During more than 20 years of conflict between the Government of Sudan and the Sudan People's Liberation Movement/Army, violence, famine, and disease killed more than 2 million people, forced an estimated 600,000 people to seek refuge in neighboring countries, and displaced approximately 4 million others within Sudan, creating the world's largest population of internally displaced people. As of 2008, the UN estimated that nearly 2 million displaced people had returned to South Sudan and the three areas of Southern Kordofan, Blue Nile, and Abyei following the 2005 signing of the CPA.

As of late 2009, the UN estimated that Lord’s Resistance Army (LRA)-related violence had displaced approximately 85,000 people in South Sudan, including more than 18,000 refugees from Democratic Republic of the Congo and Central African Republic. As of late 2011, the UN estimated that over 380,000 people were displaced across South Sudan, Democratic Republic of the Congo, and Central African Republic as a result of LRA activity.

South Sudan's President Salva Kiir said 15 February 2020 he would return to a system of 10 states from 32, a major opposition demand, paving the way for a unity government and an end to the country's ruinous civil war. "The compromise we have made today is a painful decision but a necessary one if that is what brings peace", Kiir said in a statement. "I expect the opposition to be prepared to do the same." Disagreement between Kiir and former rebel leader Riek Machar over the number of states, a contentious issue because the borders will determine the divisions of power in the country, as well as a failure to integrate different fighting forces have been major obstacles to completing the peace process. The president said the country would now be divided among the original 10 states, plus three "administrative areas" of Pibor, Ruweng and Abyei. The opposition welcomed the move but also raised questions over the fate of Ruweng, a key oil-producing zone.

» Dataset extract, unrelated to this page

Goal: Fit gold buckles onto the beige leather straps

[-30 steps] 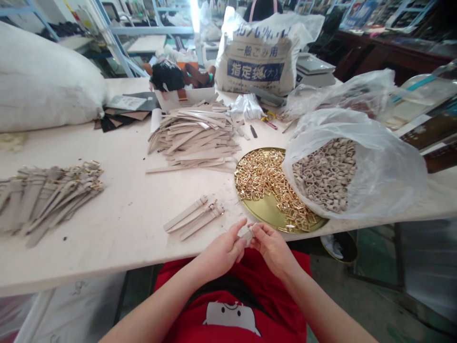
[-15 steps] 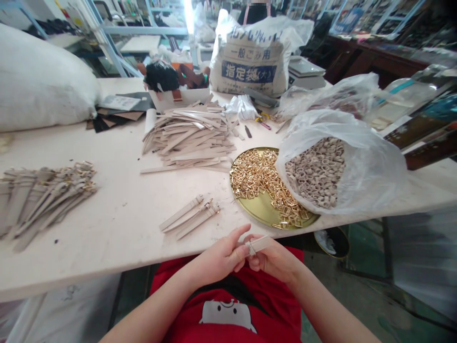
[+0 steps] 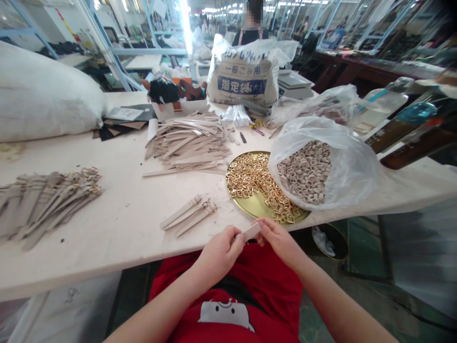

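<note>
Over the table's front edge, a short beige strap stretches between my two hands. My left hand is closed on one end, its thumb lying along the top. The fingers of my right hand pinch the other end. Whether a buckle sits on this strap is hidden by my fingers. Just beyond my hands is a round gold tray with many small gold buckles. To the left on the table lie several buckled straps.
A plastic bag of beige loops overlaps the tray. Loose strips are heaped behind, and a pile of buckled straps lies far left. A large printed sack stands at the back, with a person beyond it. A bin is below the table.
My right hand has shifted a little to the right and up along the strap, and the strap now spans the gap between my hands. The view has tilted upward.
</note>
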Tool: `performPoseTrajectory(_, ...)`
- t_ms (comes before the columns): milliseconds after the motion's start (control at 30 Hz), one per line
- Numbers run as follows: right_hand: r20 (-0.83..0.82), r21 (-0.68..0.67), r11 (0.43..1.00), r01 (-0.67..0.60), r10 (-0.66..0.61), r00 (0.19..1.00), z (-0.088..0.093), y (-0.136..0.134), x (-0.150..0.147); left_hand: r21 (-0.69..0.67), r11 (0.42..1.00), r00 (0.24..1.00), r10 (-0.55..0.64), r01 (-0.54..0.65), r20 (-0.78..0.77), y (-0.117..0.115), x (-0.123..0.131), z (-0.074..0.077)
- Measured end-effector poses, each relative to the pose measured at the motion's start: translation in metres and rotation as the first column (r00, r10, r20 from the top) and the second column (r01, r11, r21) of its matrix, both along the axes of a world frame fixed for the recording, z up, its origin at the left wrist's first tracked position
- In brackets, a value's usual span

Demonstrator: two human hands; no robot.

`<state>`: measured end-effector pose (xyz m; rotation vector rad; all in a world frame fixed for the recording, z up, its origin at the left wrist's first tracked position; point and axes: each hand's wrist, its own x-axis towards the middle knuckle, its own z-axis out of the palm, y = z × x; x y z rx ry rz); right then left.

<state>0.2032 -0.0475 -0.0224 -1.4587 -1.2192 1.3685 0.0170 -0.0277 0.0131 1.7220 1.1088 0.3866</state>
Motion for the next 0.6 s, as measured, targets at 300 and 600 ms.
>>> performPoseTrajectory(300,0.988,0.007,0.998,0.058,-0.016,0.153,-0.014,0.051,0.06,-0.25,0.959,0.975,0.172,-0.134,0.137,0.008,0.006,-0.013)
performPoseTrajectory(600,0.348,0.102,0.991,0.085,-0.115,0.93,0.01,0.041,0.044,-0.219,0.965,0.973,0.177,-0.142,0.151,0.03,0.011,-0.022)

South Sudan’s President Salva Kiir and opposition leader Riek Machar appeared together in Juba on 20 February 2020 to say that after several previous failed attempts and missed deadlines to form a unity government, they have agreed to create a new, transitional government by 22 February 2020. Kiir told reporters he was dismantling the current transitional government Thursday and would appoint the agreed-to five vice presidents.

The United Nations special envoy to South Sudan on 29 September 2020 said almost no progress has been made in unifying the country’s warring forces under one army, as promised under a hard-fought peace deal. The pledge to bring government and rebel soldiers under a national banner was a cornerstone of a September 2018 peace agreement that paused five years of bloodshed in which 380,000 people died.

Troops brought together at joint training sites across the troubled country were deserting because of a lack of food and other essentials, said UN Mission in South Sudan (UNMISS) special representative David Shearer. “There has been almost no movement on the critical areas of security sector reform,” Shearer told a news conference in Juba. “At the moment, the process is stuck. It hasn’t even moved past the first stage, where forces are trained and graduated. Urgent action is needed to move the process forward.”